The moon is waxing. The morning stars are Venus, Mercury, Mars, Jupiter and Pluto. The evening stars are Uranus, Saturn and Neptune.
Those born on this date are under the sign of Capricorn. They include German philosopher Franz Brentano in 1838; Andre Michelin, the French industrialist who first mass-produced rubber automobile tires, in 1853; Canadian poet Robert Service in 1874; Cuban dictator Fulgencio Batista in 1901; singer Ethel Merman in 1909; baseball pitcher Jay "Dizzy" Dean in 1911; singer Eartha Kitt in 1928 (age 75); opera singer Marilyn Horne in 1934 (age 69); race car driver A.J. Foyt in 1935 (age 68); country singer Ronnie Milsap in 1946 (age 57); director John Carpenter in 1948 (age 55); choreographer, actress and director Debbie Allen in 1950 (age 53); and actor David Chokachi ("Baywatch") in 1968 (age 35).
On this date in history:
In 1883, Congress passed a bill creating the civil service.
In 1919, the United States went legally "dry" as prohibition of alcoholic beverages took effect under the 18th amendment to the Constitution. The amendment was repealed in 1933.
In 1925, Leon Trotsky was dismissed as chairman of the Russian Revolution Military Council.
In 1944, Gen. Eisenhower arrived in London to assume command of the Supreme Headquarters Allied Expeditionary Forces in Europe (SHAEF).

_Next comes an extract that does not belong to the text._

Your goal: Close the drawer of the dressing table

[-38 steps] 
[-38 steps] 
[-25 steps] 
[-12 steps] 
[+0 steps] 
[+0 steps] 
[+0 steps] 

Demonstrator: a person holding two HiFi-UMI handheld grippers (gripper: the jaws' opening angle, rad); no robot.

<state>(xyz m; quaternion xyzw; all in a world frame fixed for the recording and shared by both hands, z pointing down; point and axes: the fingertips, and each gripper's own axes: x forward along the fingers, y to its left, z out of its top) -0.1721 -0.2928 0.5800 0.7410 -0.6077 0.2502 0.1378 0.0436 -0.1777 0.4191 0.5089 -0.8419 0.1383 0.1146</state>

In 1984, President Reagan called for "peaceful competition" with Moscow. He authorized research and development on space-age weapons capable of destroying incoming nuclear missiles, the program known as "Star Wars."
In 1986, Libyan leader Moammar Gadhafi said Libya would train, arm and protect Arab guerrillas for Palestinian "suicide and terrorist missions," his first explicit endorsement of terrorism.

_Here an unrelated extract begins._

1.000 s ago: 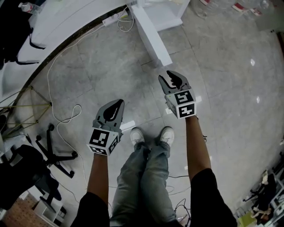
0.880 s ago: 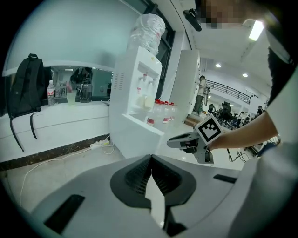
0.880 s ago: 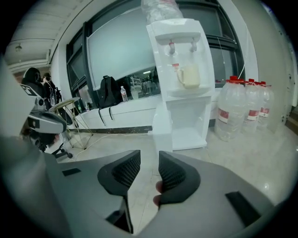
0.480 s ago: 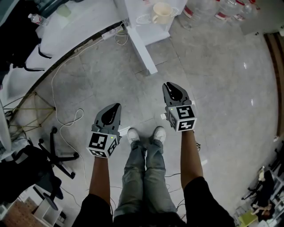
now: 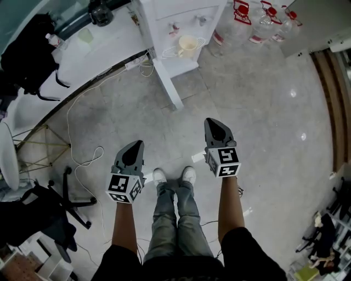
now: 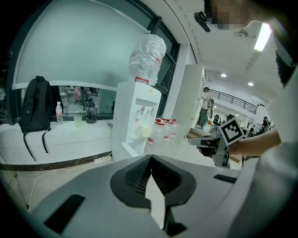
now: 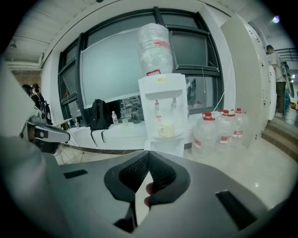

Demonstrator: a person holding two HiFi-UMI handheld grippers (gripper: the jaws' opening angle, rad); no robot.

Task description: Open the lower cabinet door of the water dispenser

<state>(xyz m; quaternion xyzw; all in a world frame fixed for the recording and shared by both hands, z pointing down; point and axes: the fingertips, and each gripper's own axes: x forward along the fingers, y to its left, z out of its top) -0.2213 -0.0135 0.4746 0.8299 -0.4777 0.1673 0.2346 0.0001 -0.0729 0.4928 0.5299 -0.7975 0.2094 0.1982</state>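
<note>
Left gripper and right gripper shut, both empty.
At 8 and 4 o'clock in head view; right jaws just closed on nothing. Water dispenser well apart at 12, top cropped; lower cabinet door mostly masked by gripper body.

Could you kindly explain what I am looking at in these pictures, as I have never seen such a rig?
A standing person holds a two-jaw tool in each hand: the left gripper and the right gripper. The downward picture comes from a head camera; the other two cameras ride on the grippers, looking along their jaws. Both are shut and empty; the right one's jaws have just closed. Ahead on the floor stand a white dispenser with a cup on it, and jugs beside it.
</note>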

In 1987, China's No. 2 leader, Hu Yaobang, 71, was forced to resign as Communist Party chief for failing to curb student demonstrations for more democracy.

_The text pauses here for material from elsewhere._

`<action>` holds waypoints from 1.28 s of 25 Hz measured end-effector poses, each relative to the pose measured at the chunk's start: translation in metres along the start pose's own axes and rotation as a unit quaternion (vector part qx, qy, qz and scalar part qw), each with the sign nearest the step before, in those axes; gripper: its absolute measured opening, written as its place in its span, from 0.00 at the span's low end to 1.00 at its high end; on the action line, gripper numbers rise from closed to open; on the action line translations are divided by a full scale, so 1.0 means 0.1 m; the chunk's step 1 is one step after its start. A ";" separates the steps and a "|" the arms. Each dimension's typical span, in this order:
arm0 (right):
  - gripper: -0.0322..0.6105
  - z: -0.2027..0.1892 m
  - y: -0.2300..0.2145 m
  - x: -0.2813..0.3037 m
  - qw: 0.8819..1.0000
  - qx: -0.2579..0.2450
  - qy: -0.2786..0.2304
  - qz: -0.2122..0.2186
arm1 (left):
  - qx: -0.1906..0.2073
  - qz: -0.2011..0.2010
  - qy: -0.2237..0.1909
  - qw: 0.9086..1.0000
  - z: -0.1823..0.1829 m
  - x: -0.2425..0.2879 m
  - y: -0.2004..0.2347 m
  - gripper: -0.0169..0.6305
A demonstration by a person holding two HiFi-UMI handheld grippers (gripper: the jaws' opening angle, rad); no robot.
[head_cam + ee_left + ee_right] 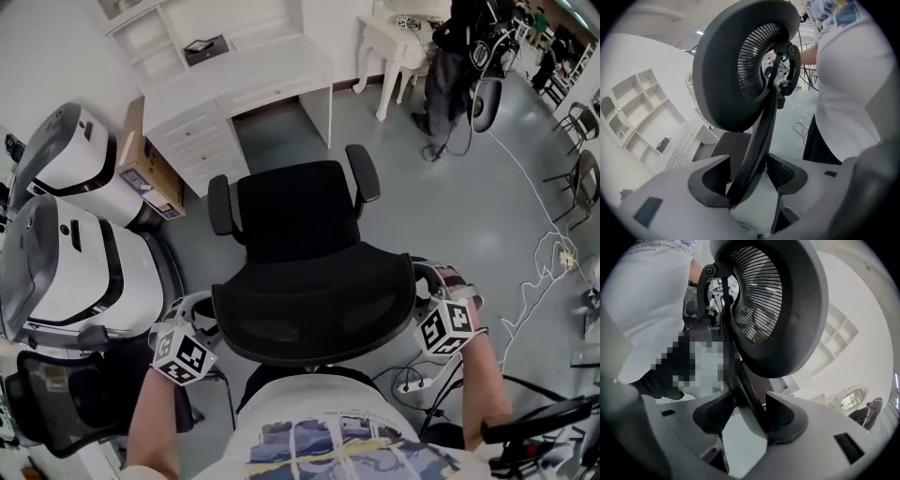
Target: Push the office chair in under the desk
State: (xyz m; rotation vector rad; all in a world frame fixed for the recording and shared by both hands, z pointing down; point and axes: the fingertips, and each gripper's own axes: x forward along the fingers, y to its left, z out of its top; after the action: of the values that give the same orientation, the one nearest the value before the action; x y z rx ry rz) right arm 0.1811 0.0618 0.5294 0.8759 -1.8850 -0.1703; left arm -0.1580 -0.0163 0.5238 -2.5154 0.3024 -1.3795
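There's the office chair [309,234], standing on the grey floor just short of the white desk [272,70], seat turned toward the open space beneath it and not under it yet. You've taken it where it should be taken: the left gripper [202,323] and the right gripper [427,295] sit on the two outer ends of the mesh backrest [314,314], one per side. Each gripper view shows the dark rim running slantwise through the gap with both pads against it, so both pairs of jaws are clamped on that rim. Expect a bulky but willing load: the base is hidden under the seat, yet a chair like this likely rolls freely and swivels just as freely. The rim looks stiff and the mesh soft, so keep your hold on the frame. Your forearms reach forward either side of your body, both grippers pitched downward, and pushing evenly should stop it yawing.
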 end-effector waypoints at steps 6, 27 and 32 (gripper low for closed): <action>0.39 0.00 -0.26 0.19 1.000 -0.002 0.007 0.006 | 0.008 0.006 0.013 1.000 0.04 0.14 0.29 0.40; 0.40 -0.33 -1.36 0.80 0.998 0.028 0.054 0.030 | 0.042 -0.029 -0.017 0.999 0.45 0.79 1.18 0.36; 0.40 -0.46 -1.68 0.94 0.998 0.024 0.055 0.028 | 0.052 -0.037 -0.013 0.998 0.59 0.98 1.35 0.33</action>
State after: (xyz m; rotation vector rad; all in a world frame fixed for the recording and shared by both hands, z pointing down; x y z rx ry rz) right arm 0.2814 -0.1088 0.5411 0.8457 -1.8145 -0.0418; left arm -0.0641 -0.1668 0.5282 -2.4800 0.1289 -1.3519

In 1990, Moscow rushed 11,000 more troops to Azerbaijan and Armenia to reinforce soldiers trying to quell deadly ethnic violence.
In 1991, the Persian Gulf War began with the allied bombing of Baghdad. President Bush drew the largest TV audience in history with an address to the nation on the commencement of hostilities against Iraq.
In 1993, Windsor Castle was reopened just two months after a fire swept through the British landmark.
In 1994, at a joint news conference in Geneva with President Clinton, Syrian President Hafez Assad indicated a willingness to negotiate a peace treaty with Israel.
In 1997, a bomb exploded at an Atlanta building housing an abortion clinic. An hour later, after investigators and others had come to the scene, a second bomb went off, injuring six people.
Also in 1997, Ennis Cosby, the son of entertainer Bill Cosby, was shot to death while changing a tire on a freeway exit ramp in Los Angeles.
In 1998, investigators for special counsel Kenneth Starr questioned former White House intern Monica Lewinsky about allegations that she had an affair with President Clinton.
In 2000, British drugmaker Glaxo Wellcome agreed to buy SmithKline Beecham for $76 billion, creating the world's largest pharmaceutical company.
In 2001, President Laurent Kabila of the Democratic Republic of the Congo was shot to death, reportedly by one of his bodyguards, who in turn was killed by other bodyguards.
A thought for the day: In the film "Tomorrow Never Dies," James Bond said, "The distance between insanity and genius is measured only by success."